National Agricultural Literacy Curriculum Matrix
Have a Ball - Your Sphere of Influence
Do you have a complicated issue or problem to discuss with your students? Use a beach ball (or any other type of ball) to demonstrate why a person might have a different "point of view." This activity helps students recognize that every issue can be seen from different points of view.
- Ball (beach ball or soccer ball you can write on)
When it comes to current events and real-world issues in science and society, students often have difficulty sorting fact from opinion and viewing issues from multiple perspectives. It is important for students to understand that opinions are often based on biases, beliefs, and values rather than facts and evidence. The educational standards promote using evidence to approach and address conflicts, issues, and differences of opinion. Agricultural issues are relevant and provide students with an opportunity to evaluate evidence and inference, and to incorporate the viewpoints of others to address plausible solutions to complex problems.
- Write the numbers 1-4 or 1-6 on your ball.
- Now, stand in the middle of the room and hold the ball up for your students to see. Without rotating the ball, ask students in various points of the room which number(s) they can see. For example, ask a student in the front of the classroom what number he or she sees, followed by the same question to a student in the back of the room and so on. Each student will see all or part of different numbers.
- Ask your students, "Why, if you are all looking at the same object, a ball, are you seeing different numbers?" Explain that it is because each has a different “point of view.” Each student sees different numbers from their point of view. They may see an entire number or part of a number. There will be some numbers that they do not see at all.
- Use this object lesson to spring into a discussion about a situation or problem that requires that we look at the viewpoints of others to arrive at a workable solution. Explain that each person has a “point of view” and that when looking at or discussing issues people may use facts, opinions, or personal biases to defend and persuade others to see her or his point of view. Resolving issues and evaluating situations requires that we look at the viewpoints of others to arrive at workable solutions, to form realistic conclusions, or to make our own evidence-based decisions. Have a ball, and remind students that it is okay to agree to disagree. Life’s problems can be turned into issues that aren't so easy to solve, but by teaching your students to look at the facts in the context of various viewpoints they will hopefully become problem solvers and be able to make decisions.
- The folktale, “The Blind Men and the Elephant” may also be useful to further note different perceptions.

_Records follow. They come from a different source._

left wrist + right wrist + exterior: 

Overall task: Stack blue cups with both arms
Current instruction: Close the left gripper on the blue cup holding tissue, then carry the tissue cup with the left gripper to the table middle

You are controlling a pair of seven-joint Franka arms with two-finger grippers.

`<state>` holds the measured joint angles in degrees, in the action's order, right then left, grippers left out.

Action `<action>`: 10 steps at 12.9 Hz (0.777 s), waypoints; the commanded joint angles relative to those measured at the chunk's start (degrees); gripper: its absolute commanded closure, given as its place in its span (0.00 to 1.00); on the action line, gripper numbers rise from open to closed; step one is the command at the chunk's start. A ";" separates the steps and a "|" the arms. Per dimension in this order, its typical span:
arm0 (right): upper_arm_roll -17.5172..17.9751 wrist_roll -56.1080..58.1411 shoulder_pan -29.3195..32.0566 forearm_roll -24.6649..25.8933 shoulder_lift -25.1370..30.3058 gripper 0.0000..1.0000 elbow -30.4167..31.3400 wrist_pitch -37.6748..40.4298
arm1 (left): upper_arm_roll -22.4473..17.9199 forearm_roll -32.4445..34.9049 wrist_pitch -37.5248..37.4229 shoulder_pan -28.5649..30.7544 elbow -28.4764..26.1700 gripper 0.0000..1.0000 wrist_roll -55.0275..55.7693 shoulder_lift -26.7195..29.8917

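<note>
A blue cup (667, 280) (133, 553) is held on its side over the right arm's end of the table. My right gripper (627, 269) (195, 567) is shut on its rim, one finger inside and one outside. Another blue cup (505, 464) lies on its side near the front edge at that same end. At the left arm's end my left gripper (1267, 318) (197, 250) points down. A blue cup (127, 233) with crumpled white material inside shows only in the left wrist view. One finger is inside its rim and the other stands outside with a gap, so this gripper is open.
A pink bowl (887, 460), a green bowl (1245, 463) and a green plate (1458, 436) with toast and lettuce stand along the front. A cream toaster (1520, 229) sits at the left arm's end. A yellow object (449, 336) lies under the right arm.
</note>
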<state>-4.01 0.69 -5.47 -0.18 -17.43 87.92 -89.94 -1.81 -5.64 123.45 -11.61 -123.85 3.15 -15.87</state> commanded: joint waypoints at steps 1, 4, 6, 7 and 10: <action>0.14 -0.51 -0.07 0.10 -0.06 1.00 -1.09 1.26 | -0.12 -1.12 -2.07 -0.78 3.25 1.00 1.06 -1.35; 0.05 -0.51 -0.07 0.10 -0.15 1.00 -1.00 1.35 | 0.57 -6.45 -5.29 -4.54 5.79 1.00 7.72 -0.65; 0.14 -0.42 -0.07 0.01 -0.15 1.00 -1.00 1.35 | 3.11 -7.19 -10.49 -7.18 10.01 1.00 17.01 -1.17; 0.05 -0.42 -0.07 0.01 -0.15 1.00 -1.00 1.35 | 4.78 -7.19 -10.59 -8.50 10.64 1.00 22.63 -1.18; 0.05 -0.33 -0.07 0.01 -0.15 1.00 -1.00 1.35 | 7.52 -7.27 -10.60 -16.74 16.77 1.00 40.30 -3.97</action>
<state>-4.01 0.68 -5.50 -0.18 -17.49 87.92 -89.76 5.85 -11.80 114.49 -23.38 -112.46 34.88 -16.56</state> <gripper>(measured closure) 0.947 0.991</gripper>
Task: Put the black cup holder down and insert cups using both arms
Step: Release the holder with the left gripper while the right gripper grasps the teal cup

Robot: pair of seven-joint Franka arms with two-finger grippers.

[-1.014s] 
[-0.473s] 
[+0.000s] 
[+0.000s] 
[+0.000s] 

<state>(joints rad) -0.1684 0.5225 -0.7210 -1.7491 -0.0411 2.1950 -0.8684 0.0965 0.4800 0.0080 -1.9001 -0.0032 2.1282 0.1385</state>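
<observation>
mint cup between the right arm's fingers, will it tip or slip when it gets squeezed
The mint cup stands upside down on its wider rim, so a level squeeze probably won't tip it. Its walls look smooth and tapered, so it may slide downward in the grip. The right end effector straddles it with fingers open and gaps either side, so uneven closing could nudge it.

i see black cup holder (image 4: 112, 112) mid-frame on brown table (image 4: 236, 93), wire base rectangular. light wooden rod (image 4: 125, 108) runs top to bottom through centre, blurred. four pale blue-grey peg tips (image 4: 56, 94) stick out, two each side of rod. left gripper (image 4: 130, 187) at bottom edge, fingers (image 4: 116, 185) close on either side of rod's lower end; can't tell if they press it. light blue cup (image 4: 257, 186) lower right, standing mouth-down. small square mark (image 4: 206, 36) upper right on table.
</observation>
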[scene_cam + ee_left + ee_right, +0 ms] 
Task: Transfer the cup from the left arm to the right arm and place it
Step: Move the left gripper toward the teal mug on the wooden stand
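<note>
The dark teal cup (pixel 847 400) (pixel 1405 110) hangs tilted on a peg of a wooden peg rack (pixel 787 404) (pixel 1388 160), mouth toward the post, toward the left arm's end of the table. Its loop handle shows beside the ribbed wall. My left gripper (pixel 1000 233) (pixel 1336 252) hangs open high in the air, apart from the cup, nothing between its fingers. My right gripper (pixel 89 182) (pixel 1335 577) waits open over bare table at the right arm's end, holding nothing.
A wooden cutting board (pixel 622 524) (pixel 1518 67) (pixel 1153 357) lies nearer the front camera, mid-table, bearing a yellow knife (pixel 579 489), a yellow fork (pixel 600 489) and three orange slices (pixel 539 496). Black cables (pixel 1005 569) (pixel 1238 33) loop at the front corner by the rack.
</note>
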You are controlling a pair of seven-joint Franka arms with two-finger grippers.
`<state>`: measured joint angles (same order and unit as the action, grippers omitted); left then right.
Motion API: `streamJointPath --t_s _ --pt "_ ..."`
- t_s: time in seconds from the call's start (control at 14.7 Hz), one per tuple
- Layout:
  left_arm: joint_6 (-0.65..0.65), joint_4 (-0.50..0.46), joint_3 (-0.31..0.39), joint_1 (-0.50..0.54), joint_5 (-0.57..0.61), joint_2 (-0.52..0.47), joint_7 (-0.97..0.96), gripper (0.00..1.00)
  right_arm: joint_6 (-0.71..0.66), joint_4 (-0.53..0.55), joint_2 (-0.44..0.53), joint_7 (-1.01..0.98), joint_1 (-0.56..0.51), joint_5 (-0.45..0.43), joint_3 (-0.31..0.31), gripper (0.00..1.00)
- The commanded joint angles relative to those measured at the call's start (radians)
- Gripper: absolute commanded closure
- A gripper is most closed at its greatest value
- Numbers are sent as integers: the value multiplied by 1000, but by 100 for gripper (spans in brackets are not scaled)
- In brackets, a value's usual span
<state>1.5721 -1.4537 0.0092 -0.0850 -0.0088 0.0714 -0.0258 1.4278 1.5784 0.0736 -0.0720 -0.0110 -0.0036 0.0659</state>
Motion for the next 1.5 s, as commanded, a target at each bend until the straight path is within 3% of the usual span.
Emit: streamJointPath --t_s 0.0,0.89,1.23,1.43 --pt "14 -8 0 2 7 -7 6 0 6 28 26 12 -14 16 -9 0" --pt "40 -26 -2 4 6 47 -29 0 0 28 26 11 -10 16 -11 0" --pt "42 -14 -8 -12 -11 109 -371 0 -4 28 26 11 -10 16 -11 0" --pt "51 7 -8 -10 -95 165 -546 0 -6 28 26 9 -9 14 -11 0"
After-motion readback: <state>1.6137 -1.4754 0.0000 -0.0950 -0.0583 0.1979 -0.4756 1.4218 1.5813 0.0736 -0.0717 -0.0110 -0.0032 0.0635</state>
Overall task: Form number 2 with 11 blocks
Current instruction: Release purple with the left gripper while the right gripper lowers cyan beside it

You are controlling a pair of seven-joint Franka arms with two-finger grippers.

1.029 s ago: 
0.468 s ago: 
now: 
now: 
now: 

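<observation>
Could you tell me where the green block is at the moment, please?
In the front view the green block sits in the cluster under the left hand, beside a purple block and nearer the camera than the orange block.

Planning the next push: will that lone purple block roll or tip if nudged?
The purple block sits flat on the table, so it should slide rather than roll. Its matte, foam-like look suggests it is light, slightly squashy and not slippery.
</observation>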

Possible Point-of-view Topics
- Use of antibiotics in dairy production
- Genetically Engineered (GMO) Foods
- Organic vs. Conventional Farming
- Plant-based Burgers vs. Traditional Beef
- World Food Sustainability
- Water use in agriculture
- Farm labor shortages
- Plastic bags vs paper bags vs cloth bags
- Food waste and ugly produce
- Lab grown meat
- Taxes on "junk food"
- Climate change
Identifying Credible Sources
This object lesson can be useful in teaching students how to identify credible research sources. As students evaluate information to make their own conclusions, they may need some guidance concerning credible sources. Here are a few tips:
- Recognize the differences between published and unpublished information. Just because something is published doesn’t mean it’s credible. Be especially careful when evaluating internet sources.
- Consider the date of the publication. Are the facts presented still relevant?
- Check out the authors. What are their credentials? Look at other publications by the same authors to determine any biases and consider the organizations they represent. Is there a conflict of interest?
- Determine if cited facts in a publication are derived from credible, published, peer reviewed, objective sources.
- Look for concurrence of facts between various credible sources.
- Evaluate the organization or the author’s use of a particular media choice and tone. Is he or she trying to incite, market to, or manipulate a particular audience? What stake does the author have in getting the reader to agree with him or her?
- Is the source of the information selling a product or service?